Are We Still Missing an Item?

The missing item problem, as introduced by Stoeckl in his work at SODA 23, focuses on continually identifying a missing element $e$ in a stream of elements ${e_1, ..., e_{\ell}}$ from the set $\{1,2,...,n\}$, such that $e \neq e_i$ for any $i \in \{1,...,n\}$. Stoeckl's investigation primarily delves into scenarios with $\ell<n$, providing bounds for the (i) deterministic case, (ii) the static case -- where the algorithm might be randomized but the stream is fixed in advanced) and (iii) the adversarially robust case -- where the algorithm is randomized and each stream element can be chosen depending on earlier algorithm outputs. Building upon this foundation, our paper addresses previously unexplored aspects of the missing item problem. In the first segment, we examine the static setting with a long stream, where the length of the steam $\ell$ is close to or even exceeds the size of the universe $n$. We present an algorithm demonstrating that even when $\ell$ is very close to $n$ (say $\ell=n-1$), polylog($n$) bits of memory suffice to identify the missing item. Additionally, we establish tight bounds of $\tilde{\Theta(k)}$ for the scenario of $\ell = n+k$. The second segment of this part of our work focuses on the {\em adversarially robust setting}. We show a lower bound for a pseudo-deterministic error-zero (where the algorithm reports its errors) algorithm of approximating $\Omega(\ell)$, up to polylog factors. Based on Stoeckl's work, we establish a lower bound for a random-start (only use randomness at initialization) error-zero streaming algorithm. In the final segment, we explore streaming algorithms with randomness-on-the-fly, where the random bits that are saved for future use are included in the space cost. For streams with length $\ell = O(\sqrt{n})$, we provide an upper bound of $O(log n)$. This establishes a gap between randomness-on-the-fly to random-start.

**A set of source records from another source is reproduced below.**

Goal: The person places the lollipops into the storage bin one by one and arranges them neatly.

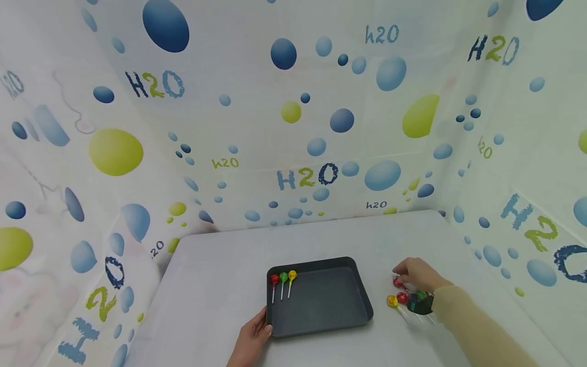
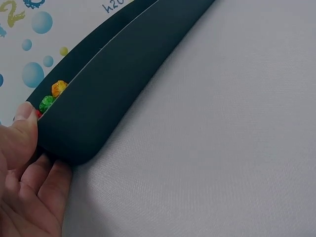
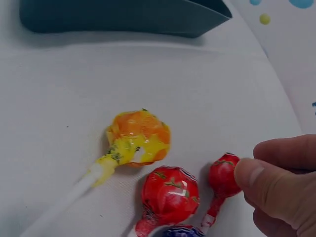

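My left hand [image 1: 251, 336] grips the near left corner of a dark grey tray [image 1: 325, 306], thumb on the rim and fingers against the underside in the left wrist view. Inside the tray's left end lie a red lollipop [image 1: 274, 279], a green lollipop [image 1: 284, 277] and a yellow lollipop [image 1: 292, 275], side by side. To the right of the tray, my right hand [image 1: 419, 275] pinches the head of another red lollipop [image 3: 224, 175]. Close by lie a yellow-orange lollipop [image 3: 139, 138], a larger-looking red lollipop [image 3: 170, 195] and a blue-purple one [image 3: 177, 232], partly out of frame.
A green lollipop [image 1: 421, 294] lies in the right-hand group, partly hidden by the dark wrist camera [image 1: 420, 304]. The white table [image 1: 211, 285] ends at a patterned backdrop [image 1: 257, 127], which also rises at both sides.
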A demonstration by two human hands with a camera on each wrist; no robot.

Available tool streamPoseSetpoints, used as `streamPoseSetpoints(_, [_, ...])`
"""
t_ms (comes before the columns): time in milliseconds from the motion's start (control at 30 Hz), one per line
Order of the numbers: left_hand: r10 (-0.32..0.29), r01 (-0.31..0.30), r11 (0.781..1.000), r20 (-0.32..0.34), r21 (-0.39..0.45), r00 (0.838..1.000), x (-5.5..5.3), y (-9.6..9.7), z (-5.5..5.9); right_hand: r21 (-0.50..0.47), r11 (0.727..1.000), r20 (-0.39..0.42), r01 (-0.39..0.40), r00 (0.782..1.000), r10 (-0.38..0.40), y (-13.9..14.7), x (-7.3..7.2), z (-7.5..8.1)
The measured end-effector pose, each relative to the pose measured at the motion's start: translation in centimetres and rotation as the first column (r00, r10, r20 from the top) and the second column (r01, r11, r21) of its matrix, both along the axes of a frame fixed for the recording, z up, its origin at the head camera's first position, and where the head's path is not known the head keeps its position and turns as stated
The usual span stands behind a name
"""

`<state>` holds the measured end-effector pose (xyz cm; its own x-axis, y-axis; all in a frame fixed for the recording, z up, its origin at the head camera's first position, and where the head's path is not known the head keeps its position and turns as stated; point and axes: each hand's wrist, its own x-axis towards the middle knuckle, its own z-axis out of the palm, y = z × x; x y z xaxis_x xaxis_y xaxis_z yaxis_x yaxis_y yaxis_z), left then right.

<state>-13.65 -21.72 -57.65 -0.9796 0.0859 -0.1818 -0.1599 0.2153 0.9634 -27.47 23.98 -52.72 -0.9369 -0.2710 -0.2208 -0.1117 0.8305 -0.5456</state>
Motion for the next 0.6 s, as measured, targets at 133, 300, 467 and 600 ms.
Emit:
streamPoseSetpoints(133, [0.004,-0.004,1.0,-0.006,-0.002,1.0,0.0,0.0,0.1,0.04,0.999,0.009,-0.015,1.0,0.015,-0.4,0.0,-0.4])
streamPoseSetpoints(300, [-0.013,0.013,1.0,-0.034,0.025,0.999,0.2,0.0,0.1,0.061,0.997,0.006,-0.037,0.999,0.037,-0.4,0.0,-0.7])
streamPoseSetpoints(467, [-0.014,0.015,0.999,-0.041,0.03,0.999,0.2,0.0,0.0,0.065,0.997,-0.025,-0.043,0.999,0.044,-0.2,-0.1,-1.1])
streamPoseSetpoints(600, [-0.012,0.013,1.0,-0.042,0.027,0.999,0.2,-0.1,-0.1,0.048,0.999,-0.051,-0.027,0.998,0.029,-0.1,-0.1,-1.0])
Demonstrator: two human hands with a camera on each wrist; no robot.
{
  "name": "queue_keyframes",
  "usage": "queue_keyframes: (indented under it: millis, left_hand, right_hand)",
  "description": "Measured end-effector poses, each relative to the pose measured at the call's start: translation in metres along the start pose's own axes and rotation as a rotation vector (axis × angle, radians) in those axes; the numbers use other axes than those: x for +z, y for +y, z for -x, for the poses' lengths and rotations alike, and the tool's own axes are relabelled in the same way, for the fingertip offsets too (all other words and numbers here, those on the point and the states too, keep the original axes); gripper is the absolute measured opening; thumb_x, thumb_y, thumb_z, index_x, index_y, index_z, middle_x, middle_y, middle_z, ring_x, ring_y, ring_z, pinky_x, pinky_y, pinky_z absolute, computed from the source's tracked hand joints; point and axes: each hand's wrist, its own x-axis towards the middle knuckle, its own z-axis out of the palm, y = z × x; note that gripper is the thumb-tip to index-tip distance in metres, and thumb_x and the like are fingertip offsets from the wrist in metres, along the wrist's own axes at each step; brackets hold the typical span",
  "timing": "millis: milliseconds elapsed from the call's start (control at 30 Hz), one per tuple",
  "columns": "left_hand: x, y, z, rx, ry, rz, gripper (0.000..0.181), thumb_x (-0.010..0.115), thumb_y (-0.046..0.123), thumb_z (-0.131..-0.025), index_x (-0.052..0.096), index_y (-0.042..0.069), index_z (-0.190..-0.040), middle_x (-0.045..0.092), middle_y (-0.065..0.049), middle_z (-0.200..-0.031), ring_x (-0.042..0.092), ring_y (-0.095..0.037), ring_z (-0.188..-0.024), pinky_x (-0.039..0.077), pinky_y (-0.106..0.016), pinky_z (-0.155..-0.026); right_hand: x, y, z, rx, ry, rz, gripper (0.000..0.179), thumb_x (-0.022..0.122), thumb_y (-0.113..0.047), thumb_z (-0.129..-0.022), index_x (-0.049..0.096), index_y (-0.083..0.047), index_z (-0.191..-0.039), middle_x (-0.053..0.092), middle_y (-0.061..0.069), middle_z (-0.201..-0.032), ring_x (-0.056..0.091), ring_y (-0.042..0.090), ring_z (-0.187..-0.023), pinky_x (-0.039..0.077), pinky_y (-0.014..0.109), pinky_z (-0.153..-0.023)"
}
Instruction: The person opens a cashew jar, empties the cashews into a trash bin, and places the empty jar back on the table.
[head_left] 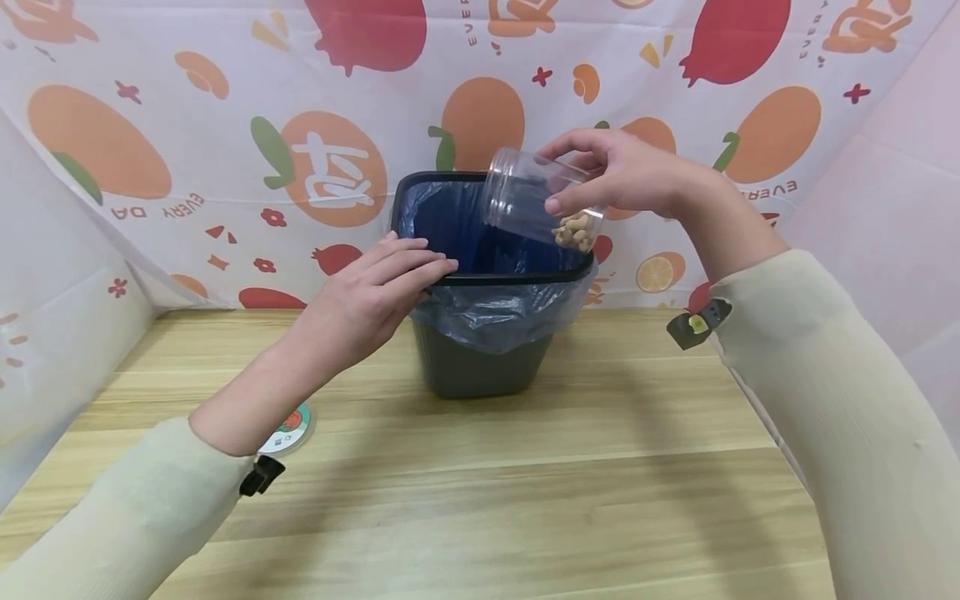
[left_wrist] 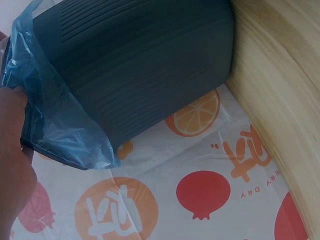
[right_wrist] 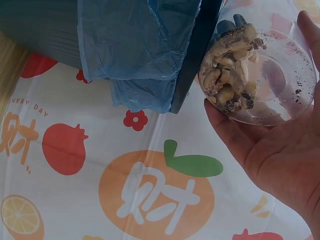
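Observation:
Over the trash bin point(head_left: 483, 367), my right hand point(head_left: 626, 175) grips a clear plastic jar point(head_left: 525, 196) tipped on its side, its mouth facing left. Tan, peanut-like pieces point(head_left: 576, 232) with dark crumbs lie in the jar's base end; the right wrist view shows these pieces point(right_wrist: 230, 70) through the round bottom. My left hand point(head_left: 371, 287) holds the bin's near-left rim, fingers over the top and thumb on the outside. A translucent blue bag point(left_wrist: 70, 120) lines the bin and hangs over its black rim point(head_left: 517, 279).
A round lid point(head_left: 294, 431) with a printed label lies on the wooden table point(head_left: 480, 492), partly hidden by my left forearm. Behind the bin hangs a fruit-printed cloth point(head_left: 330, 167); pale cloth walls stand on both sides.

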Motion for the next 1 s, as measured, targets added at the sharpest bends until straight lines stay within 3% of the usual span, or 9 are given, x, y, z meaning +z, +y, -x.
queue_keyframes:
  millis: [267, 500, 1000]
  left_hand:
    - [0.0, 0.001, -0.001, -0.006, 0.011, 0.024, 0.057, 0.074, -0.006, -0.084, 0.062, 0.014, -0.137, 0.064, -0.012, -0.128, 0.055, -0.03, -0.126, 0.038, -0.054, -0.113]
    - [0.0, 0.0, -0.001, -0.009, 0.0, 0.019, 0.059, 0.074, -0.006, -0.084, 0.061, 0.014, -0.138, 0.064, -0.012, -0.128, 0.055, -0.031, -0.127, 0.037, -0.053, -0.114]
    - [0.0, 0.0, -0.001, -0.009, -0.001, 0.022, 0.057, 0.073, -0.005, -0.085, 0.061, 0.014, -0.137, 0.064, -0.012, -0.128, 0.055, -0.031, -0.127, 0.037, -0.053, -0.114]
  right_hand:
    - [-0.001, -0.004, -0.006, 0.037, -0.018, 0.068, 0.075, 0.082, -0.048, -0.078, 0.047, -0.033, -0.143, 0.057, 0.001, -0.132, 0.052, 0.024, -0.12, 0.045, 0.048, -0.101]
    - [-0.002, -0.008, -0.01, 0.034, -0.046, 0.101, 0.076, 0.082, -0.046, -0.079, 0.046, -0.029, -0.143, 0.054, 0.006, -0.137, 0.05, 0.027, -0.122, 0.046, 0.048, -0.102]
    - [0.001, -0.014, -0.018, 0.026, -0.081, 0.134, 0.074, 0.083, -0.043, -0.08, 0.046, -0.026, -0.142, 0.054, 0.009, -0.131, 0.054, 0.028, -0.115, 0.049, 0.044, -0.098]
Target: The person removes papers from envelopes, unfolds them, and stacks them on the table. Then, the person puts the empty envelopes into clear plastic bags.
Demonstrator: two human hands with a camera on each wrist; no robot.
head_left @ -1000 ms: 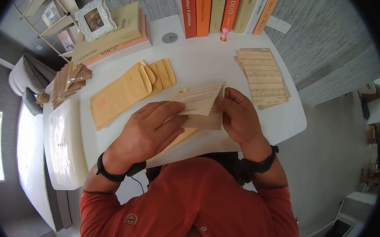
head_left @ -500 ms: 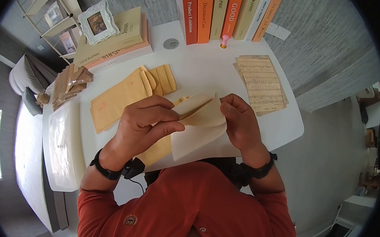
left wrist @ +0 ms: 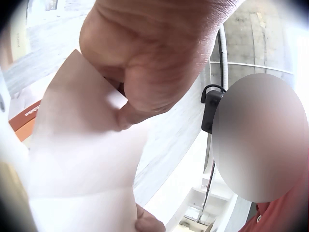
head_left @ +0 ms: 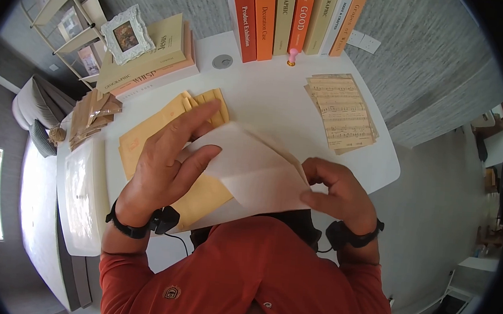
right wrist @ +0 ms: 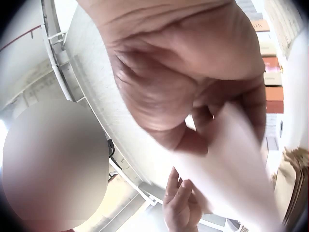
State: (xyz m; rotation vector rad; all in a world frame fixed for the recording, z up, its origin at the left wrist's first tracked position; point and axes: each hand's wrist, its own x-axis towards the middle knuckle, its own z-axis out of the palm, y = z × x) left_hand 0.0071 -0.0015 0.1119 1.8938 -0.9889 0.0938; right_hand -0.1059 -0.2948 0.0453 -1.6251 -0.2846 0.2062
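Observation:
A pale folded sheet of paper (head_left: 256,172) is up off the table in front of the person, its plain side facing up and a crease across it. The right hand (head_left: 342,192) pinches its right end between thumb and fingers; the right wrist view shows the paper (right wrist: 227,169) blurred there. At the sheet's left end is the left hand (head_left: 173,157), fingers extended and thumb apart, with the paper's edge between them. Below the sheet lies a yellow kraft envelope (head_left: 205,197). More kraft envelopes (head_left: 154,130) are stacked beyond the left hand.
Sheets printed with music (head_left: 342,114) lie at the right. A pink-handled stamp (head_left: 292,57) stands before upright books (head_left: 266,24). At the left are brown paper packets (head_left: 94,117), a translucent plastic box (head_left: 82,197) and stacked books (head_left: 153,62) with a white picture frame (head_left: 127,34).
The sheet was turned and opened out, so its printed side no longer shows. The left hand moved left and its fingers straightened; the right hand came lower and to the right with the sheet.

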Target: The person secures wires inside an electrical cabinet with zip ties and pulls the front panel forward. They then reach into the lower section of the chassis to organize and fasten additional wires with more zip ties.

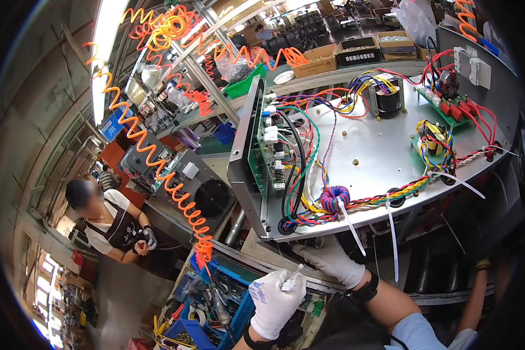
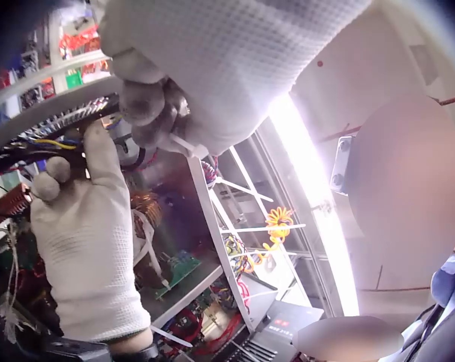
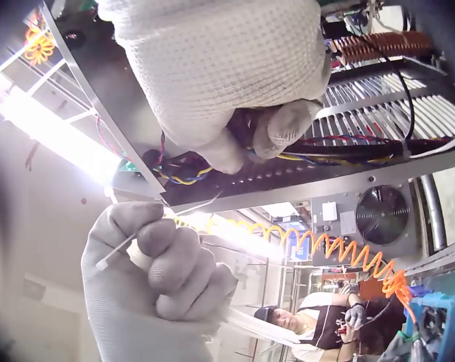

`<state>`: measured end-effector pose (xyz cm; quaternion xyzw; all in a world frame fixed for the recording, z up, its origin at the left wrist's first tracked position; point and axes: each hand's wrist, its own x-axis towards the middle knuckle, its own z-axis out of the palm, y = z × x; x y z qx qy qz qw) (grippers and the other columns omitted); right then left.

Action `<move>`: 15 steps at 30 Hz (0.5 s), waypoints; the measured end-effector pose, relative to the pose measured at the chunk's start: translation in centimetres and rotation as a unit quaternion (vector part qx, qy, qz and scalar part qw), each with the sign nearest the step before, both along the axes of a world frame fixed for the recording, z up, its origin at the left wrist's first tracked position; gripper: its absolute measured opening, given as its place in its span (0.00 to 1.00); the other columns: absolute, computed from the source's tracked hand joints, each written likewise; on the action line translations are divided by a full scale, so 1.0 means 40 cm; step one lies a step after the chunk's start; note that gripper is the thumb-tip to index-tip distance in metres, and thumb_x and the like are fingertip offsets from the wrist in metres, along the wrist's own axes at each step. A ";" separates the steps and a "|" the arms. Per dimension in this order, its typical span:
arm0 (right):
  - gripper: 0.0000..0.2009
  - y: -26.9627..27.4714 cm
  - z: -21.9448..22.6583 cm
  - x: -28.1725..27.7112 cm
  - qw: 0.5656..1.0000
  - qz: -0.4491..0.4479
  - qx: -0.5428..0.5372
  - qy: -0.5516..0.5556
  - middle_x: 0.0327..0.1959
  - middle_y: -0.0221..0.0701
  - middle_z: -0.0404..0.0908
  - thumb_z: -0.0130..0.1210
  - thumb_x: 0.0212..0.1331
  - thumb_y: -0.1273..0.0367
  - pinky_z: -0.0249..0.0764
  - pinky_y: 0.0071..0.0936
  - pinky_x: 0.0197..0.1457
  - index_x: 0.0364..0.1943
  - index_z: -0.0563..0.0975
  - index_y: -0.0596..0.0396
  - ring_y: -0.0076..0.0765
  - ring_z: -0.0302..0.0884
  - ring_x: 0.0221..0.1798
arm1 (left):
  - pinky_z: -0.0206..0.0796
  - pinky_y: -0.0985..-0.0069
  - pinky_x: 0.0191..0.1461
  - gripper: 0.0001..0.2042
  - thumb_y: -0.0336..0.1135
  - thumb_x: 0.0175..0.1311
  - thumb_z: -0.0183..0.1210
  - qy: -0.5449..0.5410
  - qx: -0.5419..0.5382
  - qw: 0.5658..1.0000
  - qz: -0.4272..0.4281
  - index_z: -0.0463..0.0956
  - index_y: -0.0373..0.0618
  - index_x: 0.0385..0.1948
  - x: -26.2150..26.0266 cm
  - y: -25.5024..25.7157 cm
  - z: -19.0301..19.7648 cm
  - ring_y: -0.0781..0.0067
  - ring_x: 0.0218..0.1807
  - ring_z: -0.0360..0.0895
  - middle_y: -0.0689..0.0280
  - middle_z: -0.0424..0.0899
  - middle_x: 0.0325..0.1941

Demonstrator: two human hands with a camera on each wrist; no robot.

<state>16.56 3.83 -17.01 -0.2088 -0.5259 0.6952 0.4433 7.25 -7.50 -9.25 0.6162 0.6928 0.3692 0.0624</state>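
Note:
My left hand [image 1: 277,300] grips white cable ties [image 1: 287,283], held below the open metal chassis [image 1: 347,146]. In the right wrist view the left hand [image 3: 152,286] has its fingers curled round them, and one thin tie [image 3: 118,253] sticks out. My right hand [image 1: 335,262] reaches under the chassis edge. Its thumb and a finger [image 3: 284,128] close in on a blue and yellow wire bundle [image 3: 318,158]; the contact is partly hidden. In the left wrist view the right hand [image 2: 91,241] has one finger stretched up to the wires. White ties [image 1: 392,239] hang from the harness by a purple-blue coil [image 1: 334,199].
A blue bin [image 1: 245,309] of tools stands at the lower left. An orange coiled hose [image 1: 184,204] hangs beside the chassis. Another person [image 1: 114,224] stands at the left, near a second unit with a fan [image 1: 212,197]. Cardboard boxes [image 1: 318,65] sit behind.

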 end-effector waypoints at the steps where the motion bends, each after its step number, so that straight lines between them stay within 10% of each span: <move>1: 0.25 0.000 -0.002 -0.001 1.000 0.000 0.000 0.001 0.52 0.37 0.76 0.63 0.55 0.65 0.62 0.29 0.62 0.55 0.71 0.63 0.31 0.68 0.56 | 0.57 0.77 0.20 0.15 0.25 0.55 0.56 -0.012 -0.004 1.000 0.000 0.63 0.39 0.09 0.001 -0.001 0.002 0.75 0.14 0.69 0.63 0.72 0.11; 15: 0.25 0.012 -0.030 0.000 0.999 0.015 0.051 -0.004 0.55 0.32 0.73 0.63 0.53 0.76 0.63 0.26 0.63 0.57 0.68 0.61 0.26 0.68 0.58 | 0.56 0.80 0.19 0.17 0.20 0.54 0.54 -0.093 -0.027 0.995 0.005 0.56 0.43 0.10 -0.002 0.009 -0.028 0.81 0.15 0.67 0.67 0.65 0.11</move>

翻译：缺失元素问题由Stoeckl在SODA 23的工作中提出，关注的是从集合{1,2,...,n}中持续识别元素流{e_1, ..., e_ℓ}中缺失的元素e，使得对于任意i ∈ {1,...,n}，均有e ≠ e_i。Stoeckl的研究主要探讨了ℓ<n的情况，给出了以下三类场景的界：(i) 确定性情形；(ii) 静态情形——算法可随机化但数据流预先固定；(iii) 对抗鲁棒情形——算法随机化且每个流元素可根据先前算法输出选择。基于此基础，本文探讨了缺失元素问题中此前未涉及的方向。第一部分研究长数据流的静态场景，其中流长度ℓ接近甚至超过全集大小n。我们提出一种算法证明：即使当ℓ非常接近n时（例如ℓ=n-1），仅需polylog(n)位内存即可识别缺失元素。同时，针对ℓ=n+k的场景，我们建立了̃Θ(k)的紧界。本部分工作的第二项重点聚焦于对抗鲁棒设置。我们为一种伪确定性零错误（算法会报告其错误）算法建立了下界Ω(ℓ)（忽略多对数因子）。基于Stoeckl的工作，我们还为随机启动（仅初始化时使用随机性）零错误流算法建立了下界。最后部分探讨了即时随机性流算法，其中为后续使用而保存的随机比特计入空间开销。对于长度为ℓ=O(√n)的数据流，我们给出了O(log n)的上界。这揭示了即时随机性与随机启动之间的性能差距。